Surgères. L’ancien boulanger d’une grande enseigne de supermarché ne pétrissait pas que les miches de pain

Un quadragénaire était accusé devant le tribunal judiciaire de La Rochelle d’agression et de harcèlement sexuel sur deux de ces très jeunes collègues.

Agression sexuelle fesses miches ©Adobe Stock illustration
L’ancien boulanger aimait d’un peu trop près ses collègues féminines de 18 ans. (©Adobe Stock illustration)

Des faits qui ont eu lieu entre février 2018 et octobre 2019 en partie dans la boulangerie d’une grande enseigne de supermarché à Surgères. Mais ce mardi 6 septembre, face au président du tribunal, Ludovic à la mémoire qui flanche, « je n’ai pas de souvenir ».

Assise derrière lui sur le banc des parties civiles, Marie-Lou qui n’avait que 18 ans au moment des faits se souvient à l’inverse parfaitement de ce que lui a fait subir le boulanger. Une autre victime Caroline-Anne n’est pas venue.

Maître Eva Lousteau avocate de la première jeune femme précise :

la seconde victime a peur de lui. Elle ne s’est pas constituée partie civile. Depuis elle a d’ailleurs demandé à changer de poste dans le supermarché ».

Le prévenu dont le casier est vierge et qui est divorcé est actuellement au chômage, « mais je vais retrouver très vite du travail ».

Tout commence par des échanges de messages sur les réseaux sociaux. Marie-Lou devient très vite mal à l’aise sur son lieu de travail, « il faisait toujours des allusions à caractère sexuel ». En avril 2019 elle est victime à deux ou trois reprises, de claques sur les fesses et d’attouchements sur sa poitrine de la part de l’accusé.
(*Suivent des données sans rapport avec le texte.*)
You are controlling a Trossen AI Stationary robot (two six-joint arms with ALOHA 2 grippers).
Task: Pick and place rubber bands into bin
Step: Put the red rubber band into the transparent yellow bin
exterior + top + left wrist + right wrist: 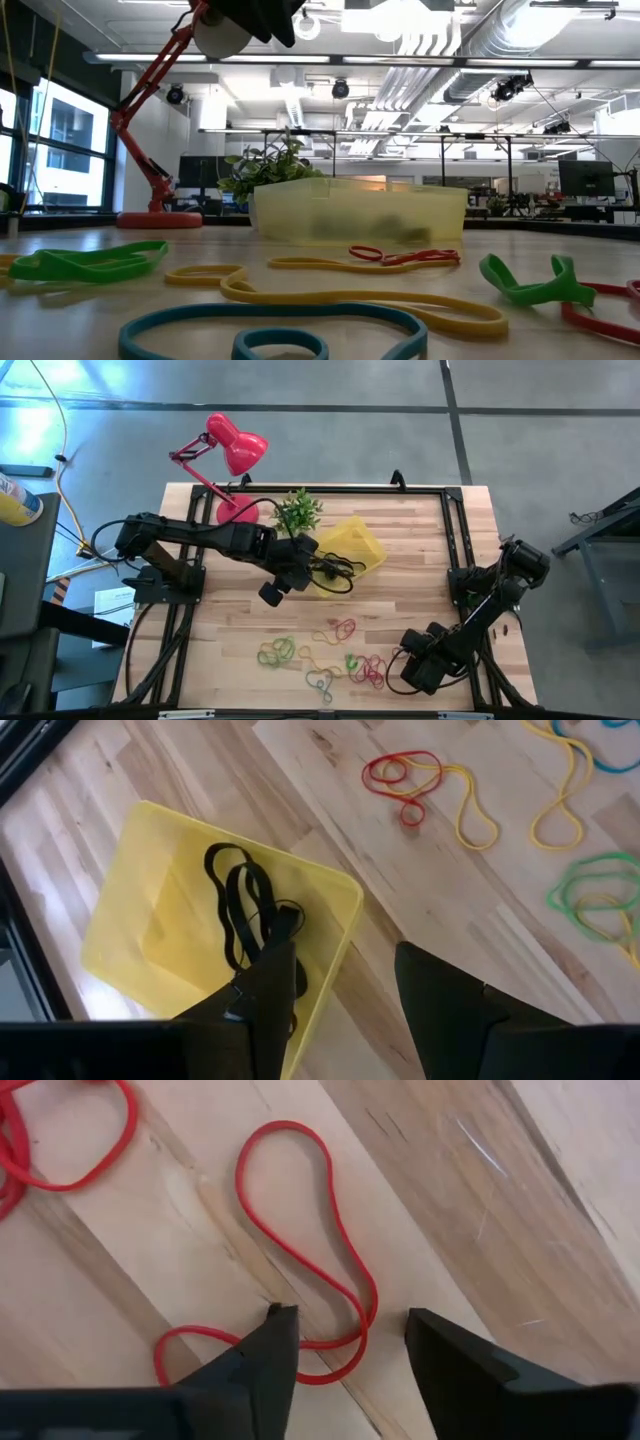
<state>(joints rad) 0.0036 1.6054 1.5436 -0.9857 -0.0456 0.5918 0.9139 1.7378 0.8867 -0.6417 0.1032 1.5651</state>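
The right pincer (345, 1342), fingers apart, straddles a thin, floppy red band (300, 1240) lying flat on the table (520, 1200); best pinched at its near loop.

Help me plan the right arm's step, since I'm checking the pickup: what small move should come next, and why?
Probably close the right gripper on the red rubber band and lift. Its jaws stand open, down at the table, with a strand of that band's loop lying between them. The left gripper hangs open over the bin, which holds black rubber bands.
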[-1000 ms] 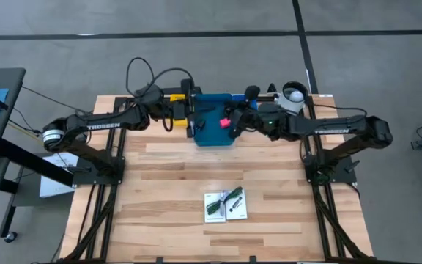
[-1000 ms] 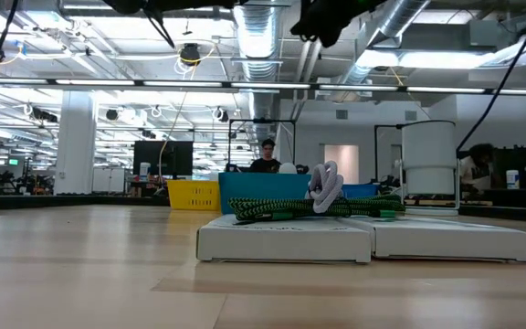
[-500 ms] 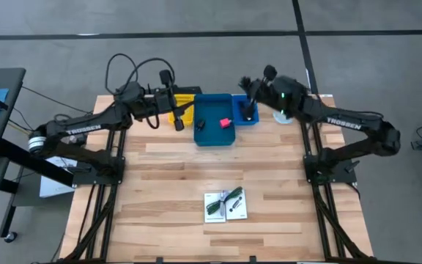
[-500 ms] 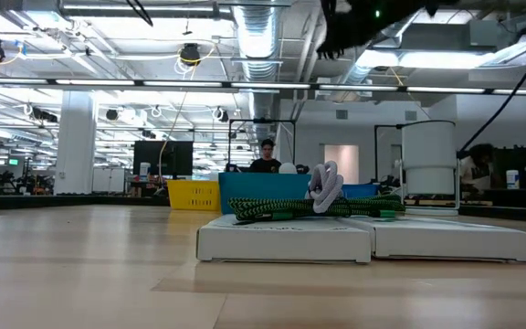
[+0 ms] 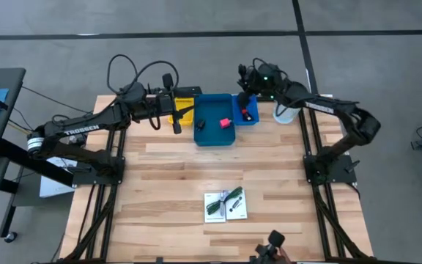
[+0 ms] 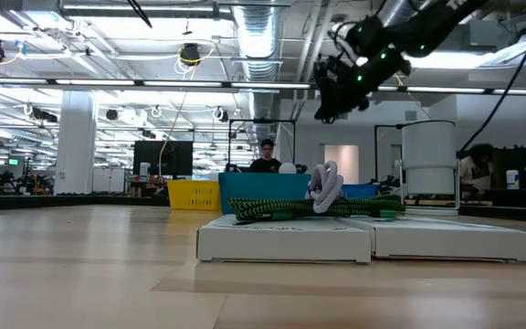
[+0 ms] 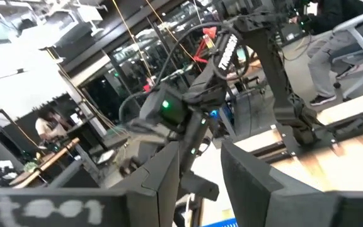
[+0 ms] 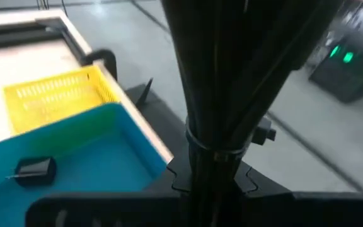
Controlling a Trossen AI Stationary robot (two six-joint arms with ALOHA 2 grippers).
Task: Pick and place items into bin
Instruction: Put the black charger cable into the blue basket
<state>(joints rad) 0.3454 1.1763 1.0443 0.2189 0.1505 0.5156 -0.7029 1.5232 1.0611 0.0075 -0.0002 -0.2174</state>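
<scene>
Still out: green stringy piece draped over white cards at table's 6 o'clock, prob. light, floppy, so pinch mid-bunch; blue bin at 12, left gripper half-open beside it, right gripper pinched shut, empty.

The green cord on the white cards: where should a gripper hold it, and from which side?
Probably from straight above, at the middle of the green cord. It lies loose across the white cards, raised slightly off them, so fingers can close across its bundled strands.
</scene>
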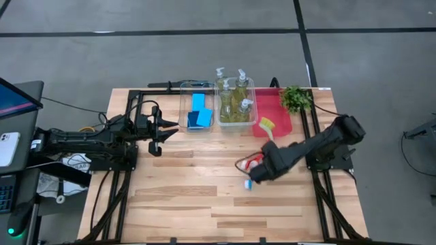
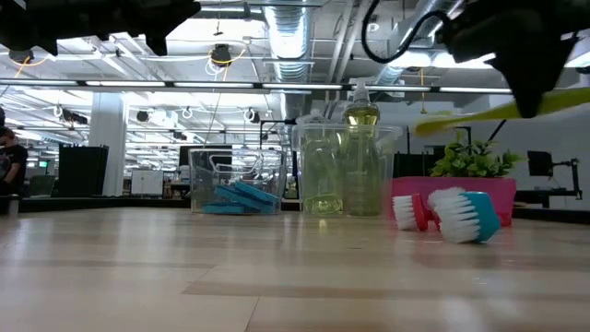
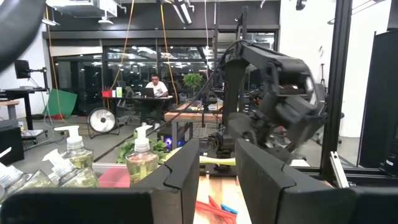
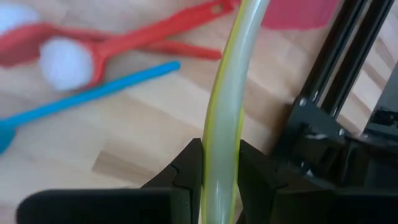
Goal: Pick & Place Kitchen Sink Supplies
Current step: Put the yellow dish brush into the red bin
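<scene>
Yellow-green brush (image 4: 224,112) is clamped in the right gripper (image 4: 221,163), lifted just beside the red tray (image 1: 281,121), so the carry is on and release over it looks next.

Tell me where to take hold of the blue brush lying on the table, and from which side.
Grip the blue brush mid-handle, from straight above. It lies flat on the table, its thin handle bare there, clear of the red brushes. The right hand must first place its yellow-green brush.
</scene>
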Controlling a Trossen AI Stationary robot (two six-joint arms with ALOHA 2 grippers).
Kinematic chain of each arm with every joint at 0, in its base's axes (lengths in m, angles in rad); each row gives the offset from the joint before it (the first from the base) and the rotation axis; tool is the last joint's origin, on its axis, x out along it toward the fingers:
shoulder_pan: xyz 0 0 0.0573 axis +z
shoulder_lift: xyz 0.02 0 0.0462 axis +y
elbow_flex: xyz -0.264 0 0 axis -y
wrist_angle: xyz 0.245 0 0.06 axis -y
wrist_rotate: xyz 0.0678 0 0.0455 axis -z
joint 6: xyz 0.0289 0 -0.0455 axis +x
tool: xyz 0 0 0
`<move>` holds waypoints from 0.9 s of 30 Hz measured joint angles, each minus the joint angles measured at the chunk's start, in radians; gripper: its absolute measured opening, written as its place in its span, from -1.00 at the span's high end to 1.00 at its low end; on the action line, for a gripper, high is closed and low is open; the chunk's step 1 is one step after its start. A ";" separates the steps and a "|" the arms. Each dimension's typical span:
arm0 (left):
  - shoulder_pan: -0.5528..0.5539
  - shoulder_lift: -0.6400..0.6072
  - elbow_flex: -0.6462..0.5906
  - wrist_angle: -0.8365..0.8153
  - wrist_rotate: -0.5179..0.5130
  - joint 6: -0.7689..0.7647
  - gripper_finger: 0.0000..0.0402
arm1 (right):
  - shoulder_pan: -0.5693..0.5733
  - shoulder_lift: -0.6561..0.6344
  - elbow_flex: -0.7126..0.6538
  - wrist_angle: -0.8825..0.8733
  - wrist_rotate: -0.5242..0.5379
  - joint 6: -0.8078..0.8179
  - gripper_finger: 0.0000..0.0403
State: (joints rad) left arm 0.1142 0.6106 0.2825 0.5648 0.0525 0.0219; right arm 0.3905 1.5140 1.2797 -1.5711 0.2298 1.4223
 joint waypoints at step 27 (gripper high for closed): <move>0.000 0.000 0.000 0.000 0.000 0.000 0.48 | -0.711 -0.020 0.000 0.048 -0.095 -0.780 0.66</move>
State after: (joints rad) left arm 0.1140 0.6104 0.2825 0.5652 0.0525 0.0219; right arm -0.3206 1.4940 1.2797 -1.5234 0.1348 0.6421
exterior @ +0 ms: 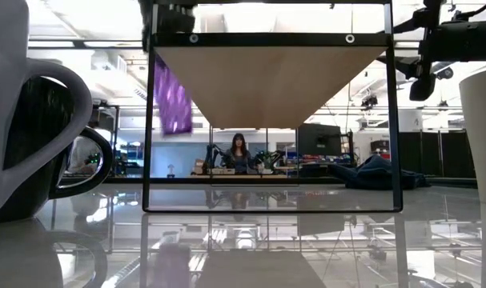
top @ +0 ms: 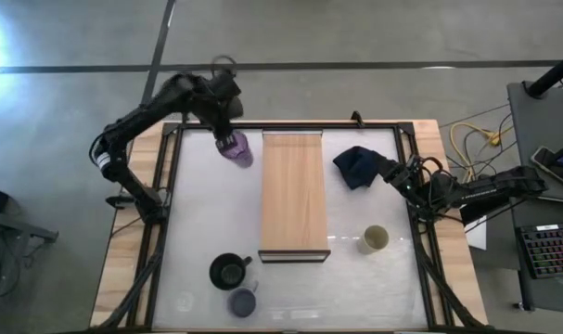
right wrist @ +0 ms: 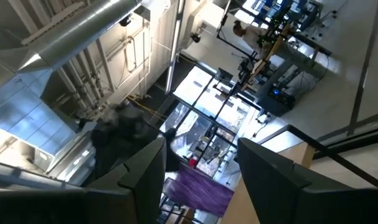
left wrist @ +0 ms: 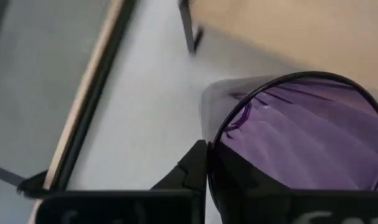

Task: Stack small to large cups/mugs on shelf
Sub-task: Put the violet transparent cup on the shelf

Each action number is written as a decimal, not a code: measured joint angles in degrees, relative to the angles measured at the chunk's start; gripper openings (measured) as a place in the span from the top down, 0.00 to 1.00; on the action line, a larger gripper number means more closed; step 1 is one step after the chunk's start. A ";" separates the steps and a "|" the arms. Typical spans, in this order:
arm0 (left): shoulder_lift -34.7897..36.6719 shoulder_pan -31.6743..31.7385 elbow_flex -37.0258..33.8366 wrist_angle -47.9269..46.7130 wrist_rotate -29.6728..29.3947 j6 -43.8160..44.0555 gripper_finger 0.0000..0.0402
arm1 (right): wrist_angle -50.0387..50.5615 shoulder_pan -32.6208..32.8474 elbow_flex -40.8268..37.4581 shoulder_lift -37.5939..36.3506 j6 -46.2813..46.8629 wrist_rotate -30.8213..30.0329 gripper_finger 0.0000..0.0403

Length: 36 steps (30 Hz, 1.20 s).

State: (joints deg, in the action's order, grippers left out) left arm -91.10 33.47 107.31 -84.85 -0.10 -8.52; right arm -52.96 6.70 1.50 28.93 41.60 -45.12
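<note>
My left gripper (top: 227, 134) is shut on the translucent purple tumbler (top: 235, 148) at the table's far left, just left of the light-wood shelf (top: 293, 195). In the low view the tumbler (exterior: 172, 100) hangs clear of the table, beside the shelf's underside (exterior: 271, 80). The black mug (top: 227, 271) and the lavender-blue mug (top: 243, 301) stand on their bases at the near left. The beige cup (top: 375, 239) stands near the right. My right gripper (top: 392, 174) is open and empty (right wrist: 201, 180), next to the navy cloth (top: 358, 165). My left gripper holds the tumbler by its open rim (left wrist: 210, 149). One finger (left wrist: 192, 171) lies on the outside of the wall, and the other seems to be inside the mouth. The fingers come from above. The tumbler hangs below them, lifted clear of the table and somewhat tilted.
The shelf stands on a black frame (exterior: 395, 120) across the table's middle, with free room beneath it. The table's black rails (top: 165, 204) run along both sides. In the low view the two mugs (exterior: 34, 128) are close on the left. A person (exterior: 239, 152) sits far behind the table.
</note>
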 joint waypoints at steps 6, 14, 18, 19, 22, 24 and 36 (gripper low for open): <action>-4.58 -2.09 18.66 -4.80 1.00 15.72 1.00 | 0.55 -0.13 1.13 -0.01 -0.34 -0.01 0.53; -11.40 -5.98 27.12 -4.76 3.61 27.81 1.00 | 32.08 -0.64 14.12 -0.01 5.66 -6.54 0.53; -13.85 -7.54 27.28 -5.15 3.95 29.61 1.00 | 61.68 -1.10 24.85 0.62 19.19 -6.98 0.53; -14.50 -7.79 27.62 -5.00 4.10 29.90 1.00 | 67.08 -1.11 27.26 1.02 21.26 -7.05 0.53; -14.78 -8.48 27.43 -1.38 4.17 31.76 1.00 | 76.97 -1.11 33.05 1.93 22.88 -7.03 0.53; -14.68 -8.58 27.58 1.22 4.59 33.05 1.00 | 79.39 -1.11 35.85 2.41 22.40 -6.97 0.53; -18.26 -8.35 27.58 6.45 1.30 35.18 1.00 | 80.58 -1.11 40.59 3.71 17.04 0.67 0.53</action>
State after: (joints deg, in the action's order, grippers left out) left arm -109.36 25.12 134.89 -78.39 1.20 26.65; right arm 27.62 5.58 42.09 32.64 58.65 -44.45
Un soir, Ludovic glisse ses mains entre les cuisses de Marie-Lou

Et puis un soir, Ludovic glisse ses mains entre les cuisses de Marie-Lou alors qu’il la ramenait en voiture. « Ma cliente était sidérée », poursuit Maître Eva Lousteau. « Jamais je n’aurai imaginé avoir une relation avec lui », confie la jeune femme.

Tous les collègues du boulanger interrogés dans le cadre de la procédure étaient unanimes, « il était très porté sur le sexe ». « Vous vous autorisiez des mains baladeuses ? », cherche à savoir le tribunal. Nouveau trou de mémoire pour Ludovic, « les fessées je ne m’en souviens plus ».

Et puis est survenue cette soirée du 29 août 2019. Ce soir-là, Marie-Lou a invité ses collègues de travail pour fêter son anniversaire. Alors qu’elle est en train de prendre des boissons dans le frigo, Ludovic arrive derrière elle. Il lui passe une main sous sa jupe, écarte sa culotte et touche son sexe. Là sa mémoire revient un peu, « j’ai juste caressé sa culotte. Je n’ai pas été plus loin ».

La jeune femme assure qu’il est allé plus loin. Malgré tout, après l’heure des trous de mémoire arrive celle du mea culpa.

Je n’explique pas mon geste. Je n’ai pas vu que je ne lui plaisais pas. J’ai décidé de rester célibataire après l’épisode de la cuisine. Comme ça, je ne dérange personne ».

Point commun entre les victimes, 18 ans

Pour le ministère public, « il avait un schéma dans sa tête. Il y avait un point commun entre les victimes : leur âge, 18 ans. Que se serait-il passé si l’une d’elles n’avait pas déposé plainte ? ».

Une peine de 8 mois de prison avec sursis est requise. Ludovic est seul à assurer sa défense, « je n’ai rien à dire. Je me suis mal comporté. Toutes mes excuses ne vont pas réparer ce que j’ai fait ».

L’ancien boulanger a écopé de 8 mois de prison avec sursis avec obligations de se soigner et d’indemniser la victime. Il a interdiction de l’approcher et devra faire un stage de lutte contre le sexisme. Le tribunal a constaté son inscription au fichier judiciaire automatisé des auteurs d’infractions sexuelles et violentes (Fijais).